LA SORELLA: “La nostra giustizia è malata, credo dovremo aspettare le motivazioni della sentenza”, ha commentato ai microfoni di RaiNews24 Ilaria Cucchi, sorella di Stefano. “Nella sentenza di primo grado non si è detto che Stefano non è stato piccchiato, ma che la giustizia non era in grado di dire chi fosse stato tra gli agenti e i carabinieri – ha proseguito Ilaria Cucchi -. Ora, in appello, mi aspettavo un passo in avanti che non c’è stato. Da semplice cittadina mi chiedo cosa mi devo aspettare dalla giustizia”. “Mio fratello è morto anche per colpa dei magistrati che non lo hanno guardato in faccia. Mio fratello – ha sottolineato – era un ragazzo come gli altri che ha commesso un errore e che, per questo, non doveva pagare con la vita. Io, mio fratello, la mia famiglia meritiamo giustizia”.

“È provato che Stefano è morto per le percosse dello Stato. Non c’è ancora una risposta in merito da parte dello Stato, ma noi faremo di tutto perchè ci sia questa risposta. Lo Stato oggi si è autoassolto. Noi andremo avanti sempre, finchè Stefano non avrà giustizia”, hanno dichiarato ai microfoni di RaiNews24 Rita Calore e Giovanni Cucchi, genitori di Stefano.

LA VICENDA. Era la notte tra il 15 e il 16 ottobre del 2009. Stefano Cucchi, geometra romano di 31 anni, viene fermato dai carabinieri della stazione Appio Claudio all’ingresso del Parco degli Acquedotti, a Roma. Viene trovato con 29 grammi di hashish. Viene portato nella stazione Appio Claudio, lì non c’è posto e viene trasferito a Tor Sapienza. Dorme nella camera di sicurezza della stazione. Intorno alle 4 del mattino il piantone chiama un’ambulanza perché Cucchi si sente male. Verrà dichiarato dai medici che Cucchi rifiutava le cure e voleva tornare a dormire. La mattina dopo, il 16, si tiene l’udienza di convalida. Cucchi e il padre parlano alcuni minuti seduti su una panca. Il padre nota tumefazioni importanti a livello occipitale. Che cosa è successo? Dicono che Cucchi sia caduto durante la sua permanenza presso la stazione dei carabinieri. La giudice convalida il fermo e lo dichiara in stato di arresto. Cucchi viene portato al carcere di Regina Coeli.

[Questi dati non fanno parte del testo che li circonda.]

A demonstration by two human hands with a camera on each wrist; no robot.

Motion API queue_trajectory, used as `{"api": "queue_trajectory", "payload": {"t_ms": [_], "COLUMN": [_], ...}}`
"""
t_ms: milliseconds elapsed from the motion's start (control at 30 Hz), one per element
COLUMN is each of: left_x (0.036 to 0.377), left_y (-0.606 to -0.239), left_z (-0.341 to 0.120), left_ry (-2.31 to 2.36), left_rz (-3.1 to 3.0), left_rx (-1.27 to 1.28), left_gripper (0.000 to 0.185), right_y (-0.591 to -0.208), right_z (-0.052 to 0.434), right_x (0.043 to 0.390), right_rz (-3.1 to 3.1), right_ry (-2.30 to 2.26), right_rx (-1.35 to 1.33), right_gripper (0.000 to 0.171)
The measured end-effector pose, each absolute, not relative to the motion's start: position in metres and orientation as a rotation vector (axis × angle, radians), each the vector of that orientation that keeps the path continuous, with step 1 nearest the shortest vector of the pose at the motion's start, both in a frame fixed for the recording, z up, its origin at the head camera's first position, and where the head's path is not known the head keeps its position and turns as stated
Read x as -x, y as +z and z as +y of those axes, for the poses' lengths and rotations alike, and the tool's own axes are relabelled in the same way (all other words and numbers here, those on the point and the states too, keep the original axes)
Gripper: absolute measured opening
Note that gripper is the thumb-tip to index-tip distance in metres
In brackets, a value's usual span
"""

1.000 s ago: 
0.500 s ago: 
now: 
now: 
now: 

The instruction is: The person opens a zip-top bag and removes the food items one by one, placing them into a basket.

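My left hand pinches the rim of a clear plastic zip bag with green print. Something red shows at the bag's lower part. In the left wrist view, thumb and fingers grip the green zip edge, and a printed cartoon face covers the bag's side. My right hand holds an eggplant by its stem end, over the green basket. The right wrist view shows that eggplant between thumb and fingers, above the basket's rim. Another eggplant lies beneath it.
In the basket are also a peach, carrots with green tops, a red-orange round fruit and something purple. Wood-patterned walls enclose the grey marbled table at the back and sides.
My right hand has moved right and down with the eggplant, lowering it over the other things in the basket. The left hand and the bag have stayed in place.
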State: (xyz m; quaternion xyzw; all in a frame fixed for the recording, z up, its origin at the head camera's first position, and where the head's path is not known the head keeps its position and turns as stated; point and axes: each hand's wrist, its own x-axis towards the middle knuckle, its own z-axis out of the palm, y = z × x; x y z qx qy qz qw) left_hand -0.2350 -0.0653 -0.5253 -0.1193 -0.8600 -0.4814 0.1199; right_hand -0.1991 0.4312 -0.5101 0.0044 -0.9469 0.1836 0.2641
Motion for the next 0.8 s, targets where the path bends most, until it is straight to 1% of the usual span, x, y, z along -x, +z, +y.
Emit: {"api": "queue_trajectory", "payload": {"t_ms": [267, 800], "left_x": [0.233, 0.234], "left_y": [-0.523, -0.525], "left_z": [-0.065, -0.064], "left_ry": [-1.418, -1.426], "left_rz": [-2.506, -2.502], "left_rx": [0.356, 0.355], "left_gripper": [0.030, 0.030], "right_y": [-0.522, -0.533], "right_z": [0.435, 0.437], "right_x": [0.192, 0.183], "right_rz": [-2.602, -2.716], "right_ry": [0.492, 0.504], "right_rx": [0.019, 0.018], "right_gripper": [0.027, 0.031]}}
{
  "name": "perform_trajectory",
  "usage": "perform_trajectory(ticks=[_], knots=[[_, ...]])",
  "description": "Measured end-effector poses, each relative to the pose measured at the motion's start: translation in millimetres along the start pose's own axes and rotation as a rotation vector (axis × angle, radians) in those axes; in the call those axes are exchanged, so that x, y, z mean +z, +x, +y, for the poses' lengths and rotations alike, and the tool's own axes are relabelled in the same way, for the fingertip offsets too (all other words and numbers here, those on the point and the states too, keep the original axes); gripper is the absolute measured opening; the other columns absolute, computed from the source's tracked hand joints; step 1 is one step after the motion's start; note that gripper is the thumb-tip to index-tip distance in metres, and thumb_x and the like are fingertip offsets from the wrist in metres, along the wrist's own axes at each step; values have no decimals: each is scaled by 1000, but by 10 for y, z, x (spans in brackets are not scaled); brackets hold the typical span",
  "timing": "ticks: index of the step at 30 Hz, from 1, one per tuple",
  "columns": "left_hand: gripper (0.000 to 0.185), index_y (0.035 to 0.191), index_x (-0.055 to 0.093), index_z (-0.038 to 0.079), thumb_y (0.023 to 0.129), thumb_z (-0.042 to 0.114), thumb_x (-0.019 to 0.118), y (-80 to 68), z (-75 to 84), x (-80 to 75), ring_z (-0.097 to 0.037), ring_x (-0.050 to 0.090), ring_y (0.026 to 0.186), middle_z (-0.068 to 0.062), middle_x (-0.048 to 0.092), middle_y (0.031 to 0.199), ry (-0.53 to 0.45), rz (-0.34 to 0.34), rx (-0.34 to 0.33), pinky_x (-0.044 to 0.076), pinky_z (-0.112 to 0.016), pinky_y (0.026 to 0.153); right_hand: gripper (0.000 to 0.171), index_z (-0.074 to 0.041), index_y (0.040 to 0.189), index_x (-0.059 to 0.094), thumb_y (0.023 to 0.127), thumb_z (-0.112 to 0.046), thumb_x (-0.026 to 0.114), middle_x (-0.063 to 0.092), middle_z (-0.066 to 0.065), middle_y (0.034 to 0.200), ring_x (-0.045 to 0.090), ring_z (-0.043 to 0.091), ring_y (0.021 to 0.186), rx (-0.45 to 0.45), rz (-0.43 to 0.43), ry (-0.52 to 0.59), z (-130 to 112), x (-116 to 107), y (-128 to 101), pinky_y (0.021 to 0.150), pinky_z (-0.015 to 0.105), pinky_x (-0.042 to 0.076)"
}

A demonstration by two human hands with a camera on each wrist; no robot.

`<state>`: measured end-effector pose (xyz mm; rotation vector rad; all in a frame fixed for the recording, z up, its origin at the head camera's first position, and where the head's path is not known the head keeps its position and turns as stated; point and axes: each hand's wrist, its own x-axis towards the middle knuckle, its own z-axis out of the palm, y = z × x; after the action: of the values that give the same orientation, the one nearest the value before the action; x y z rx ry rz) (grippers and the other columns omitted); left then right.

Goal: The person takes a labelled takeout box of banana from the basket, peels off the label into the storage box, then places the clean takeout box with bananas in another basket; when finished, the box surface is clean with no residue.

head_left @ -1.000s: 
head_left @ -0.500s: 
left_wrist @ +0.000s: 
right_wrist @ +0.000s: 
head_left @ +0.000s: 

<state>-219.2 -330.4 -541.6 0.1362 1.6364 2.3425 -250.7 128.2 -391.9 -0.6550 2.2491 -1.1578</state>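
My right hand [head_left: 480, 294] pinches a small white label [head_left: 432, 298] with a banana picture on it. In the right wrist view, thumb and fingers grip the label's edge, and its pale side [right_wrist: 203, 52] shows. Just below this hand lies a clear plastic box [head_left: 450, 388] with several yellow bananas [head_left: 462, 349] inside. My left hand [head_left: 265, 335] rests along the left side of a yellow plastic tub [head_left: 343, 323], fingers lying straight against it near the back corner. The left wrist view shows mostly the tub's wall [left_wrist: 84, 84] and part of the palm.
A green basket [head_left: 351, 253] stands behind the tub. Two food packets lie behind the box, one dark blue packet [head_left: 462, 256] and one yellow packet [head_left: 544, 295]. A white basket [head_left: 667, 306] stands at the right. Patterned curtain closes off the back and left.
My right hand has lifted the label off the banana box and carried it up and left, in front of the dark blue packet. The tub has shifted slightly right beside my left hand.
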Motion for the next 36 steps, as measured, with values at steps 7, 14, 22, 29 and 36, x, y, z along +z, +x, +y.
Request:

Lì viene visitato e portato al Fatebenefratelli. Gli riscontrano tumefazioni e lividi. Il giorno dopo gli vengono fatte le lastre: lesioni alle vertebre L3 e coccigee. A Cucchi viene consigliato il ricovero che però sarebbe stato rifiutato. Torna a Regina Coeli ma per una sola notte. Verrà immediatamente ricoverato e portato al braccio penitenziario dell’ospedale Sandro Pertini. Lì Cucchi, secondo i medici che saranno ascoltati nel pomeriggio dal pm Vincenzo Barba, mantiene un comportamento poco collaborativo. I genitori tutti i giorni cercano di vederlo. Non è possibile, manca l’autorizzazione. I genitori ottengono l’autorizzazione per il 25, troppo tardi. I medici dichiarano che Cucchi rifiuta l’alimentazione. Rimane tutto il tempo con il lenzuolo sul viso, coperto. Non si fa vedere. Dopo sei giorni Stefano Cucchi muore. Le foto diramate dalla famiglia mostrano un corpo scheletrico e pieno di tumefazioni.